On February 5, DOGE gained access to payment and contracting systems at the CMS. CMS officials refused to say which medical and financial records DOGE had gained access.

==== Food and Drug Administration (FDA) ====

On February 17, DOGE agents fired staff from the FDA involved in ongoing clinical trials of the safety of Elon Musk's Neuralink company, which creates implantable brain–computer interfaces (BCIs) as commercial products.

====National Institutes of Health (NIH)====
On February 24, Wired reported that DOGE members Luke Farritor, Rachel Riley, Jeremy Lewin, and Clark Minor had access to the National Institutes of Health's systems that control finance, budget, procurement, property, and grants.

In a March 27 Fox interview, Brian Smith talked about their work reforming NIH. The next day, Robert F. Kennedy Jr said DOGE created a new HHS organization chart. In a Fox interview, Brian Smith talked about their work reforming NIH.

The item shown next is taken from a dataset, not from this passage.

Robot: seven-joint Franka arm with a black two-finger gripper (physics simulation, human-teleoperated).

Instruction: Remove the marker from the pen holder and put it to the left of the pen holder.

==== National Institute for Occupational Safety and Health (NIOSH) ====
On April 1, over two-thirds of employees at the NIOSH were terminated. That includes Coal Workers Health Surveillance Program (CWHSP) team, and most of the NIOS engineers, staff, and scientists. A number of lab animals have been abandoned and later euthanized; a study on causes of cancer in firefighters and health care to emergency personnel of the World Trade Center terrorist attacks were also disrupted.

===Homeland Security===

On February 9, DHS Secretary Kristi Noem said that DOGE had access to her agency's data, including federal disaster aid recipients' personal information.

==== Federal Emergency Management Agency (FEMA) ====
On February 7, DOGE accessed FEMA database (FEMA Go) with private and sensitive information of disaster victims; Edward Coristine was part of the team.

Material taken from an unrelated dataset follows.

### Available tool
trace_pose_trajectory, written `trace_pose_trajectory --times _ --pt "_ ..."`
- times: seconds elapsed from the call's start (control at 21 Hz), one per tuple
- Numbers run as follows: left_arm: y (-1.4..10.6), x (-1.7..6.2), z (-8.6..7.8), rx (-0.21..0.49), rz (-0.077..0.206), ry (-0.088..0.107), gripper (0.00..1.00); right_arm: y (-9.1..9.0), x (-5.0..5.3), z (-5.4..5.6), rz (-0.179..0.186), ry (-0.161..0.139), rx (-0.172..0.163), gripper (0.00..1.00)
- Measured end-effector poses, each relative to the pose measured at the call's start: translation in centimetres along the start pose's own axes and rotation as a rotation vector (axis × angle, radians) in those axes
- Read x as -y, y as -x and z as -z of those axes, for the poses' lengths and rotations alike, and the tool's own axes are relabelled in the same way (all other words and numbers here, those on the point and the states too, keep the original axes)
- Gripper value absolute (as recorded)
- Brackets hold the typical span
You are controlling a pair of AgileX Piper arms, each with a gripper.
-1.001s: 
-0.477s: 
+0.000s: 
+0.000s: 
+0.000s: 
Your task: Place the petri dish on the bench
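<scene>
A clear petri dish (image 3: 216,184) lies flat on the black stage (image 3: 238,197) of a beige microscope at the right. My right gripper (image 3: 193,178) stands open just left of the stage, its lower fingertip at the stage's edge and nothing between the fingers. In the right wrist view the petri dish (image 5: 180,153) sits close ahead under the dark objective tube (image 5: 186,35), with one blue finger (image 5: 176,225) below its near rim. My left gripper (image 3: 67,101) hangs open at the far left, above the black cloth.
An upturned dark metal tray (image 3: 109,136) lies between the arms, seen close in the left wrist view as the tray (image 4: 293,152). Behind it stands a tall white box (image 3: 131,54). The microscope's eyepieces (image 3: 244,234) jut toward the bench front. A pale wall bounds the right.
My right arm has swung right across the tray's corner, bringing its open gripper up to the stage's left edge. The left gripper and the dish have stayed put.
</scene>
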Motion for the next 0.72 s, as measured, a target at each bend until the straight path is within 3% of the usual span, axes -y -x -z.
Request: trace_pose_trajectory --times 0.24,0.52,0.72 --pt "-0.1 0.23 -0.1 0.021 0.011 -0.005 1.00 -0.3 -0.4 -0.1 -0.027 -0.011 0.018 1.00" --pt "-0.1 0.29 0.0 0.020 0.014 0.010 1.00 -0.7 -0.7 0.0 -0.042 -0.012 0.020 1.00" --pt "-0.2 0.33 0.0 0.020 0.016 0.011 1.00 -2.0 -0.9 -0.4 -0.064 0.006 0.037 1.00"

On February 10, Musk incited Republican outrage by posting on X about FEMA funding of migrant shelter hotels in New York City. He said DOGE had discovered the funding, and falsely asserted that the funds were intended for disaster relief but had been illegally redirected to house migrants in "luxury hotels". The funds had been appropriated by Congress in 2024 under FEMA's "Shelter and Services Program" created by Congress in 2023, and they are separate from disaster relief funds. A few hours after Musk's post, Cameron Hamilton, the acting head of FEMA, said FEMA stopped payments under a variety of grant programs, and has given DOGE full access to FEMA's financial management system.

Musk's false allegation led the Department of Homeland Security to fire four FEMA employees that day, including the CFO, alleging they were "deep state activists". The next day, homeland security secretary Kristi Noem said she had "clawed back the full payment that FEMA deep state activists unilaterally gave to NYC migrant hotels". The city comptroller confirmed that $80 million had been withdrawn from the city's bank account.

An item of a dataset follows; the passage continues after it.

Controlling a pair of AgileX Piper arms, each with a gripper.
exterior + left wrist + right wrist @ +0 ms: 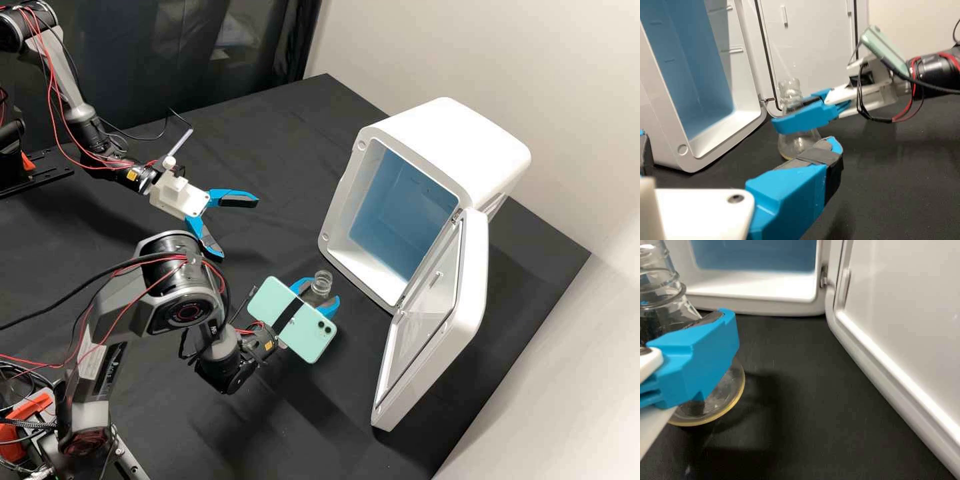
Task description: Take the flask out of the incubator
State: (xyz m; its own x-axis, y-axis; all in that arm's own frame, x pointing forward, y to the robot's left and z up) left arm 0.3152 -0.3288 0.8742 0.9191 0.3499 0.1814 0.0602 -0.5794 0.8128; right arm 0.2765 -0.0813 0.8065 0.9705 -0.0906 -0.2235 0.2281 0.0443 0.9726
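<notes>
My right gripper [321, 298] is clamped on the flask [323, 281]. One of its blue fingers [695, 360] presses each side of the glass, just under the threaded neck. The flask is clear, cone-shaped and uncapped, and it stands upright in my grip. Its wide base is down at the black bench [267, 133], but I cannot tell whether it rests there or hangs just above.

The flask is outside the incubator [467, 153]. The white box sits just ahead of my right fingertips, its open mouth turned toward them and its pale blue inside bare. Its door [453, 300] is swung fully open, just to the outer side of this hand, with the inner face toward the flask. The door does not touch the flask.

A mint-green phone [293, 319] is strapped across my right wrist, right behind the gripper.

My left gripper [235, 225] hangs over the bench with its fingers spread wide and nothing between them. It points toward the incubator's mouth. The flask and my right gripper lie near it, just past its lower fingertip and off to that side, without touching it.
</notes>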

====Office of Biometric Identity Management (OBIM)====

By May 5, DOGE was at the OBIM.

==== Transportation Security Administration (TSA) ====

DOGE initiated changes to the budget that impacted the National Explosives Detection Canine Team Program the same week that Trump celebrated K9 Veterans Day; vet visits and food supplies had been suspended.

=== Housing and Urban Development (HUD) ===
On February 10, DOGE member Scott Langmack emailed HUD employees and asked them to list every contract at the bureau, to note which were critical, and which contained any DEI components.

In February 2025, the new Trump-appointed HUD director, Scott Turner, was ordered to lay off about half of HUD’s employees, or nearly 4,300 people.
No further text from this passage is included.